In the confusion, Koram turned his back on the front lines, waved his ivory-and-bronze sword to chase panicked soldiers and citizens out of his way. Some of his gladiator comrades fought anyone and everyone with great glee, giving their last great battle performance; others scampered away, seeking a place to hide.
Koram felt not a flicker of guilt for abandoning his city. He thought of the three anakore lying dead in the arena-his latest victims. He thought of his own family, killed through treachery. He had killed enough. He would not shed his blood to protect the sorcerer-king or his duplicitous citizens, nor would he stay and revel in the city’s destruction.
He was done.
Koram made his way to the far exit gates that were not yet blocked. Before long, the city’s back gates and side entrances would be clogged with citizens racing into the hills as they realized the true desperation of their plight.

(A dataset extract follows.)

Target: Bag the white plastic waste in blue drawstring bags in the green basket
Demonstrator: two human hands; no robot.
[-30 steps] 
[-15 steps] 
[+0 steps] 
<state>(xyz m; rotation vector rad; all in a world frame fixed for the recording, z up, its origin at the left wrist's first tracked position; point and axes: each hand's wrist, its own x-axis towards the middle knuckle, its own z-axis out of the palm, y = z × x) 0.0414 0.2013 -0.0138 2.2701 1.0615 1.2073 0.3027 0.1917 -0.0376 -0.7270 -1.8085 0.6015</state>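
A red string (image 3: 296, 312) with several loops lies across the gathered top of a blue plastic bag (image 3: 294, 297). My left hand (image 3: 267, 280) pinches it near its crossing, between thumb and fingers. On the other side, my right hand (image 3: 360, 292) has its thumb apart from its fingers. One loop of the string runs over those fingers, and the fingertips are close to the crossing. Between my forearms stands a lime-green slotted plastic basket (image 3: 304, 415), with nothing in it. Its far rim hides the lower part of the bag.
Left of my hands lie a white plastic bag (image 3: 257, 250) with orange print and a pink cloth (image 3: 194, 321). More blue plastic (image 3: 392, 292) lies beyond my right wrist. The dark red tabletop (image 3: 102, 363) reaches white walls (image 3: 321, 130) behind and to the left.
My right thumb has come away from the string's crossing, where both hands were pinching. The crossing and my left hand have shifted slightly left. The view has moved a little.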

He would set out into the wilderness and find his own path of survival. Considering what he had been through, he knew he would fare better alone under the dark sun of Athas than amidst the treachery of Balic.
Living aboard the petrified skeleton of Horizon Finder, Jisanne had the city ruins to herself. No caravans or silt schooners came this far south. Arkhold received no visitors except for the rare and foolish adventurer in search of forgotten treasures. Knowing how people were likely to treat a magic user, Jisanne hid whenever she saw a stranger; more often than not, the perils of the abandoned city drove them off before she had to worry.
Jisanne was on her own, just as she wanted to be.
Yet the desiccated place provided little for her survival. She caught rodents and lizards to eat; she set up scattered cisterns to hoard the reluctant droplets of water that rained down twice a year. But it wasn’t enough, and she had to venture out on regular supply expeditions.
As the red sun lumbered over the grainy horizon, Jisanne stood on the ruins of the stone quay, facing the expanse of the Silt Sea. Her voice hoarse from thirst, she shouted a summoning spell for a floating mantle, one of the mysterious but gentle beasts of the deep wastes.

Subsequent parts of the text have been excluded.